**Work to complete**. Quote every line of the data below as it stands, omitting pictures.

**Given information**.
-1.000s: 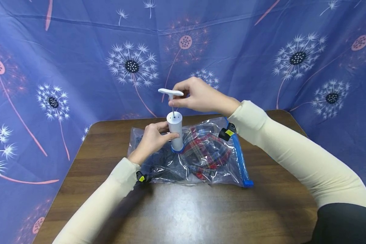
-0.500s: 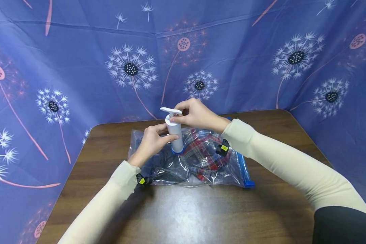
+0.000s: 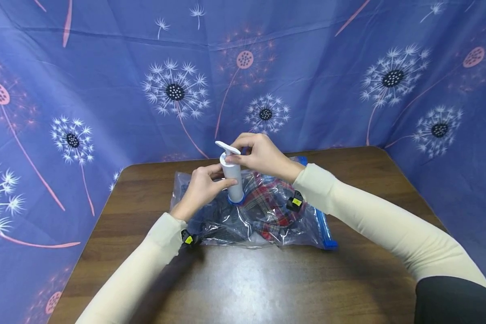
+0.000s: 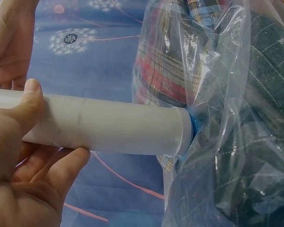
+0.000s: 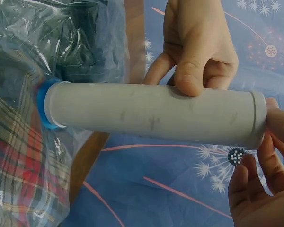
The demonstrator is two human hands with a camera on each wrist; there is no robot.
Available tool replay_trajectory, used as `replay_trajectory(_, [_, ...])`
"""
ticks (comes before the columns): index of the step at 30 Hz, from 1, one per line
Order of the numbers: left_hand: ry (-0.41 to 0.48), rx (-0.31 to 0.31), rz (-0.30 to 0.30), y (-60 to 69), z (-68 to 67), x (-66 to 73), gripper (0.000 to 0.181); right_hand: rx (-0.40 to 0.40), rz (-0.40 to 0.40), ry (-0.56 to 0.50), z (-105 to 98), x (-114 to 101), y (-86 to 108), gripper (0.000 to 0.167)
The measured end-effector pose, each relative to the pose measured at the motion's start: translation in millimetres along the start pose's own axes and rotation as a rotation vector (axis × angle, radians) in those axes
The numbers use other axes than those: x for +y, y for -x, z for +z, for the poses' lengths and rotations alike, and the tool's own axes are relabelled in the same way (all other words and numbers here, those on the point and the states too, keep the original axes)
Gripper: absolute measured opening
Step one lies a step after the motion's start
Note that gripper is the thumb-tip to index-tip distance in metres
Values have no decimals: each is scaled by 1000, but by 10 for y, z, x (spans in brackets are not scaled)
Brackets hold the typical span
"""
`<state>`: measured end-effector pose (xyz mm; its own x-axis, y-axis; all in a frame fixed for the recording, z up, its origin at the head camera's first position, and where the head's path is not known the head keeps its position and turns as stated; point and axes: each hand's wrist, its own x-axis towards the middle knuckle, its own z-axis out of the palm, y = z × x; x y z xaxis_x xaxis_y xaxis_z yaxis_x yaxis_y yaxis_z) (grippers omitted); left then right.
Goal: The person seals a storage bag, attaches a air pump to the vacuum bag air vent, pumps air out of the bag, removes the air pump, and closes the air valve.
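A white hand pump (image 3: 234, 183) stands nearly upright on the blue valve (image 4: 195, 125) of a clear vacuum storage bag (image 3: 227, 231). My left hand (image 3: 202, 186) grips the pump's cylinder, thumb on the near side and fingers round the far side. At the top, my right hand (image 3: 263, 155) holds the T-shaped handle (image 3: 228, 147), which sits low against the cylinder's cap. In the right wrist view the handle is hidden behind the fingers. Inside the bag lie red plaid cloth (image 5: 23, 161) and dark checked cloth (image 4: 267, 104).
Under the bag is a brown wooden table (image 3: 348, 279). The bag's blue zip edge (image 3: 324, 229) lies on the right side. A blue curtain (image 3: 308, 67) with dandelion prints hangs behind the table.
My right hand has come down with the handle, and the metal rod has slid into the cylinder. Since half a second ago the handle has turned slightly. My left hand stays on the cylinder.
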<state>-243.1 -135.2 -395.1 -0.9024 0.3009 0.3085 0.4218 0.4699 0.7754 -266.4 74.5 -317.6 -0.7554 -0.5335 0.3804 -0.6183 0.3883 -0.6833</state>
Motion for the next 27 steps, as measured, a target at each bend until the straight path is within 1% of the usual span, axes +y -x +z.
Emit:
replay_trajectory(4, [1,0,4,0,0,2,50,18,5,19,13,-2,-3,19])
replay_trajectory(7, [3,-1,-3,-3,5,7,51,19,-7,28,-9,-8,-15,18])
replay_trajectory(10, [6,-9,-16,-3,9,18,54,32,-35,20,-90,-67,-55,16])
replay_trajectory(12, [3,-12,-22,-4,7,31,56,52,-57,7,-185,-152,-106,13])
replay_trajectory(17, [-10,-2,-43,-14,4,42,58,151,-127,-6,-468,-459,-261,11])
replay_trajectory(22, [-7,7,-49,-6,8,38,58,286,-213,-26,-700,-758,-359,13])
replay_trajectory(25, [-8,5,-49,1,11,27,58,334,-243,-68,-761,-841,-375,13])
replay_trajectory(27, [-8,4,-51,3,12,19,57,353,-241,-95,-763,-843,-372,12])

**Solution for this problem**.
-1.000s: 
-0.500s: 
+0.000s: 
+0.000s: 
+0.000s: 
The demonstrator is two human hands with a camera on each wrist; there is no robot.
Available tool replay_trajectory, used as `replay_trajectory(_, [_, ...])`
"""
ticks (comes before the columns): index of the step at 30 Hz, from 1, one per line
Order of the numbers: left_hand: ry (-0.41 to 0.48), rx (-0.31 to 0.31), rz (-0.30 to 0.30), y (-60 to 69), z (-68 to 67), x (-66 to 73), gripper (0.000 to 0.181); right_hand: rx (-0.40 to 0.40), rz (-0.40 to 0.40), ry (-0.56 to 0.50), z (-105 to 98), x (-114 to 101), y (-86 to 108), gripper (0.000 to 0.167)
The measured end-effector pose, each relative to the pose measured at the motion's start: translation in millimetres along the start pose's own axes and rotation as a rotation vector (axis × angle, radians) in those axes
The numbers use other axes than those: x for +y, y for -x, z for +z, for the poses' lengths and rotations alike, and the tool's own axes are relabelled in the same way (all other words and numbers here, those on the point and the states too, keep the original axes)
Gripper: absolute measured opening
Step one lies a step after the motion's start
Note that gripper is the thumb-tip to index-tip distance in metres
Values have no decimals: each is scaled by 1000, but by 10 for y, z, x (spans in brackets are not scaled)
Brackets hold the typical span
"""
`<state>`: measured end-effector pose (xyz mm; its own x-axis, y-axis; all in a frame fixed for the recording, z up, its origin at the head camera's first position, and where the head's path is not known the head keeps its position and turns as stated; point and axes: each hand's wrist, its own x-axis towards the middle knuckle, its own z-axis out of the palm, y = z × x; x y z xaxis_x xaxis_y xaxis_z yaxis_x yaxis_y yaxis_z) (grippers omitted); left then right.
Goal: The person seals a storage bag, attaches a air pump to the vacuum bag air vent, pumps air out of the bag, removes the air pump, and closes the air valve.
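A white hand pump (image 3: 234, 183) stands nearly upright on the blue valve (image 4: 195, 125) of a clear vacuum storage bag (image 3: 227, 231). My left hand (image 3: 202, 186) grips the pump's cylinder, thumb on the near side and fingers round the far side. At the top, my right hand (image 3: 263, 155) holds the T-shaped handle (image 3: 228, 147), which sits low against the cylinder's cap. In the right wrist view the handle is hidden behind the fingers. Inside the bag lie red plaid cloth (image 5: 23, 161) and dark checked cloth (image 4: 267, 104).
Under the bag is a brown wooden table (image 3: 348, 279). The bag's blue zip edge (image 3: 324, 229) lies on the right side. A blue curtain (image 3: 308, 67) with dandelion prints hangs behind the table.
My right hand has come down with the handle, and the metal rod has slid into the cylinder. Since half a second ago the handle has turned slightly. My left hand stays on the cylinder.
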<state>-243.1 -135.2 -395.1 -0.9024 0.3009 0.3085 0.4218 0.4699 0.7754 -266.4 74.5 -317.6 -0.7554 -0.5335 0.3804 -0.6183 0.3883 -0.6833</state>
Motion for the next 27 steps, as measured, a target at each bend until the straight path is within 1% of the usual span, axes +y -x +z.
Emit:
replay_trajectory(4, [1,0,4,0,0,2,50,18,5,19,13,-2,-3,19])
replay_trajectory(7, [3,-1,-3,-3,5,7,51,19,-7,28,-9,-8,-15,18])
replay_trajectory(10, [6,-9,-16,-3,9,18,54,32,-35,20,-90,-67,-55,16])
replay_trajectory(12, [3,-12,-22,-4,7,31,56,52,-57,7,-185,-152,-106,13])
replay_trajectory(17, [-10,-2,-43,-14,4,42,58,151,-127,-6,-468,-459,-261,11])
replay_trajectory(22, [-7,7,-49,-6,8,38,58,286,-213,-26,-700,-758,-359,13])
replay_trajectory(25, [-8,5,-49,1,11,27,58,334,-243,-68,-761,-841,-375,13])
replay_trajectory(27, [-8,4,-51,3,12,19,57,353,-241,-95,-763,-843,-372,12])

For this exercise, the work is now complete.